After making this argument, what am I willing to do? How do I live? Will I give up my freezer? Not my car, for I live in the country, nor our dehumidifier, for my wife could not live in this mouldy partially buried house without it, nor our large refrigerator (by global standards). I could give up air travel. I already spend less than the world average on goods and clothes, and yet I have far more clothes and goods than I need due to a nature that is both frugal and possessive. I have virtually given up buying distant produce (California, South and Central America) and have a fairly large garden. I live in a passive solar house, and use wood for the remainder of my space heating (very inefficient in terms of carbon usage, but it’s within the normal cycle of forest growth on my leasehold). We’re putting in photovoltaic panels this fall, but that means cutting thirteen more trees, and even with pv’s we could not run the dehumidifier without reliance on supplemental power from the grid.
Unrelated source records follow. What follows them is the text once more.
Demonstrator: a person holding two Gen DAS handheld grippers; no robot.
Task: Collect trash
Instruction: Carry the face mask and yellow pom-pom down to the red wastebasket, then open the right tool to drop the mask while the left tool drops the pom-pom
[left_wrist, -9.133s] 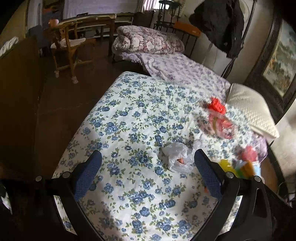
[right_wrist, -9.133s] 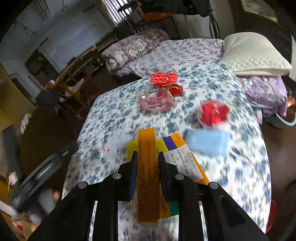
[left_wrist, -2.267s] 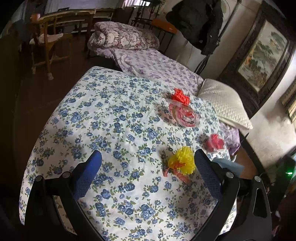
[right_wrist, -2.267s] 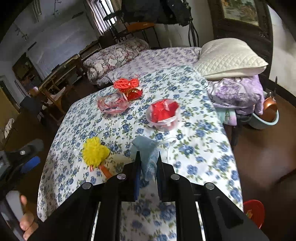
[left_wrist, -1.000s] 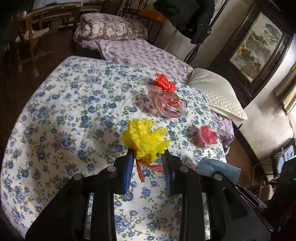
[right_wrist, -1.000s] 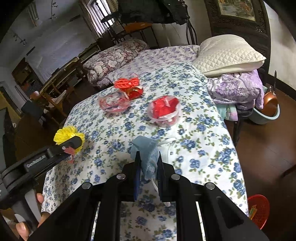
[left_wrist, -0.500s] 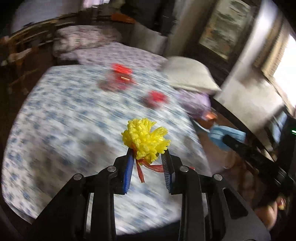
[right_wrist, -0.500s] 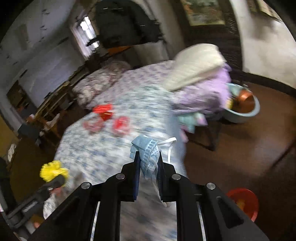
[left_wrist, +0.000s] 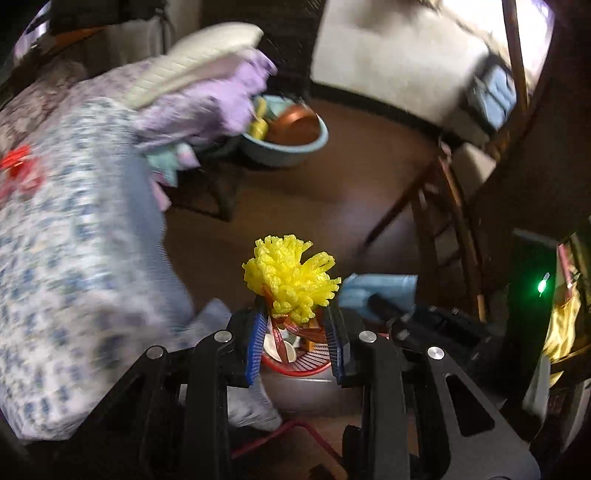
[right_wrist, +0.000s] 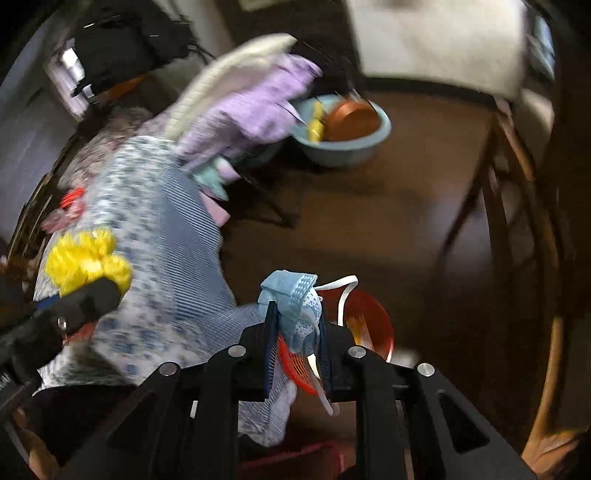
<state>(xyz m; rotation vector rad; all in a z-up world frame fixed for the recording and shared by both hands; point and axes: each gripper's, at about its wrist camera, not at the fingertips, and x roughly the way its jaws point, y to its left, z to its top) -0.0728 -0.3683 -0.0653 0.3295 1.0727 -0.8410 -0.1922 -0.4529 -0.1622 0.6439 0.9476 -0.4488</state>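
red bin (right_wrist: 373, 325): on floor beside table, scraps inside, unclear
left gripper (left_wrist: 297, 341): clamped on yellow pom-pom (left_wrist: 291, 277), tuft up, above bin
right gripper (right_wrist: 295, 347): pinching blue face mask (right_wrist: 291, 299), upright, straps dangling
teal basin (right_wrist: 347, 147): holds copper bowl

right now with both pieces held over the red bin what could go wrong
The red bin looks small, and the right gripper holds the blue face mask near its rim, so the mask might land on the floor. Its white ear loop dangles loose and could snag on a finger on release. The left gripper grips the yellow pom-pom only by its base, and the light pom-pom may drift wide. The frames are blurred, so aim is uncertain.
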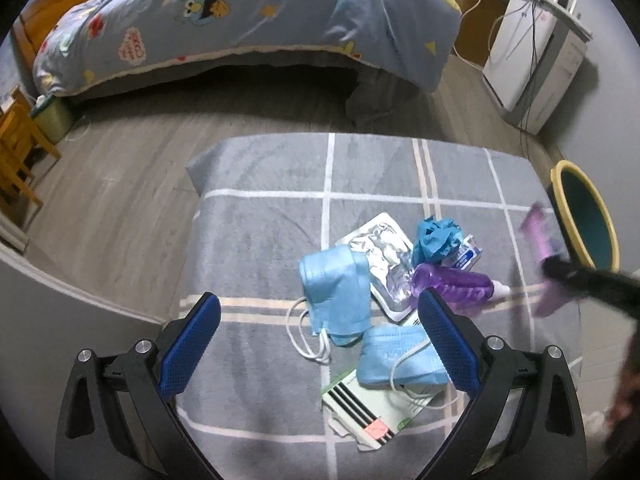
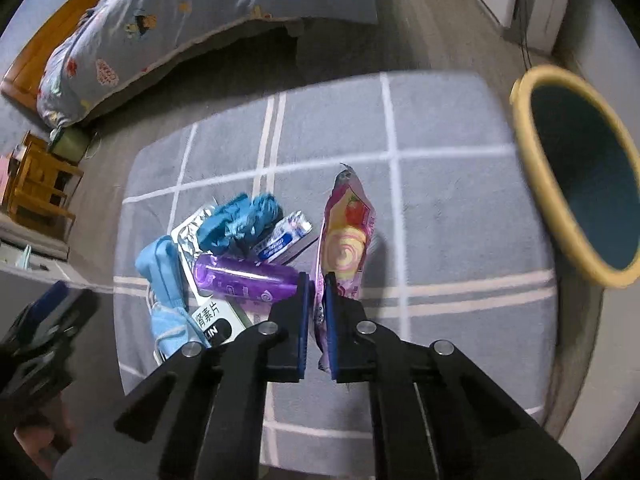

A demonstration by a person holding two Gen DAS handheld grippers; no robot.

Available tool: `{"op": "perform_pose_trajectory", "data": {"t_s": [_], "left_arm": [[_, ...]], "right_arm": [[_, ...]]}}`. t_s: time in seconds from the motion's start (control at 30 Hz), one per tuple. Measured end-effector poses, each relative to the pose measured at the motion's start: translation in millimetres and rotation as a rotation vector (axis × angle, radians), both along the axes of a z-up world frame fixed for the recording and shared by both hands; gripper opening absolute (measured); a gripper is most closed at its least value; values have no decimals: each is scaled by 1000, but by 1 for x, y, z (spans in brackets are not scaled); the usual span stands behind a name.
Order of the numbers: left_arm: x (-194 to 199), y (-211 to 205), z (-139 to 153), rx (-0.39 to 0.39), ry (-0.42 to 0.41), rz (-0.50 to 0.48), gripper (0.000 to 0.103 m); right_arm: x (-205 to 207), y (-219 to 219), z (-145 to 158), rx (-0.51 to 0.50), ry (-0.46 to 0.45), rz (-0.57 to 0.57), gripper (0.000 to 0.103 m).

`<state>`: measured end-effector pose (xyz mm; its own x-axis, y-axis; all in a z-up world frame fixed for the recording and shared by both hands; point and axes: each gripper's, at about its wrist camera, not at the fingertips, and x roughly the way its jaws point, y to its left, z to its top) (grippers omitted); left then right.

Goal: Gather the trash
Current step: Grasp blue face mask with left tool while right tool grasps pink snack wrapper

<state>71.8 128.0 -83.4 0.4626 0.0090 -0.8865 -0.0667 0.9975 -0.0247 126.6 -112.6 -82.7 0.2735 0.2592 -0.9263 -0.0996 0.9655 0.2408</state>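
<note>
Hovering over the grey checked table, the left tongs stood released, with nothing between their blue pads. Blue face masks, a foil pouch and a purple bottle lay heaped just ahead, toward one o'clock. From the right wrist, the right tongs were clenched on a pink snack wrapper, the heap at ten o'clock and the yellow-rimmed bin at two o'clock.

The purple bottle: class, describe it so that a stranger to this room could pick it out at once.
Find the grey checked rug beside the bed. In the pile of rubbish on it, the purple bottle lies on its side between the blue masks and the pink wrapper. It alone is see-through.
</note>
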Motion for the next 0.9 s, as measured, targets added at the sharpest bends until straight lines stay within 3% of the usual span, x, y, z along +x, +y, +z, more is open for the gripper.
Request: {"op": "perform_pose_trajectory", "data": {"t_s": [0.1, 0.17, 0.33, 0.5, 0.53, 0.63, 0.7, 0.77, 0.9], "left_arm": [[9, -2, -10, 21, 13, 0, 98], [16, -5, -18, 23, 17, -4, 98], [26, -16, -48, 35, 55, -63, 98], [34, -17, -68, 19, 79, -31, 95], [35, -16, -71, 15, 86, -26, 92], [39, -15, -81, -3, 120, -27, 62], [39, -14, -84, -21, 133, -32, 56], [38, -16, -83, -10, 119, -44, 35], [35, -19, -62, 36, 27, -37, 29]], "right_arm": [[6, -13, 31, -12, -48, 67, 7], [7, -23, 47, -79, -123, 91, 7], [19, -41, 38, -2, -130, 36, 7], [26, -33, 36, -84, -165, 95, 7], [28, -35, 35, -72, -156, 92, 7], [30, -39, 31, -71, -146, 93, 7], [31, -42, 30, -76, -142, 91, 7], [32, -46, 29, -61, -134, 80, 7], [30, -51, 33, -28, -125, 62, 7]]}}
Friends, we have only about six years left until the chances will be 50-50 that unstoppable climate change is upon us (at 450 ppm CO2e). James Hansen said in January 2006 that we had “ten years” to make a significant reduction in global CO2 emissions, 10%. Since then, the rate of global emissions has increased, so that we are now at 430ppm CO2e, the figure that includes not only CO2 but other greenhouse gases like methane, NO2 and fluorocarbons. With CO2 alone being produced at 3ppm/year, I read 2013 as the Reckoning Point. If neither personal choice nor continually deferred government action are going to effectively achieve the kinds of needed reductions, then that enticing subset of the biosphere, the global human economy, needs to fail sufficiently to lessen the CO2 outputs that are tied to the production and consumption curves. At that point, we will begin to learn what “community” really means.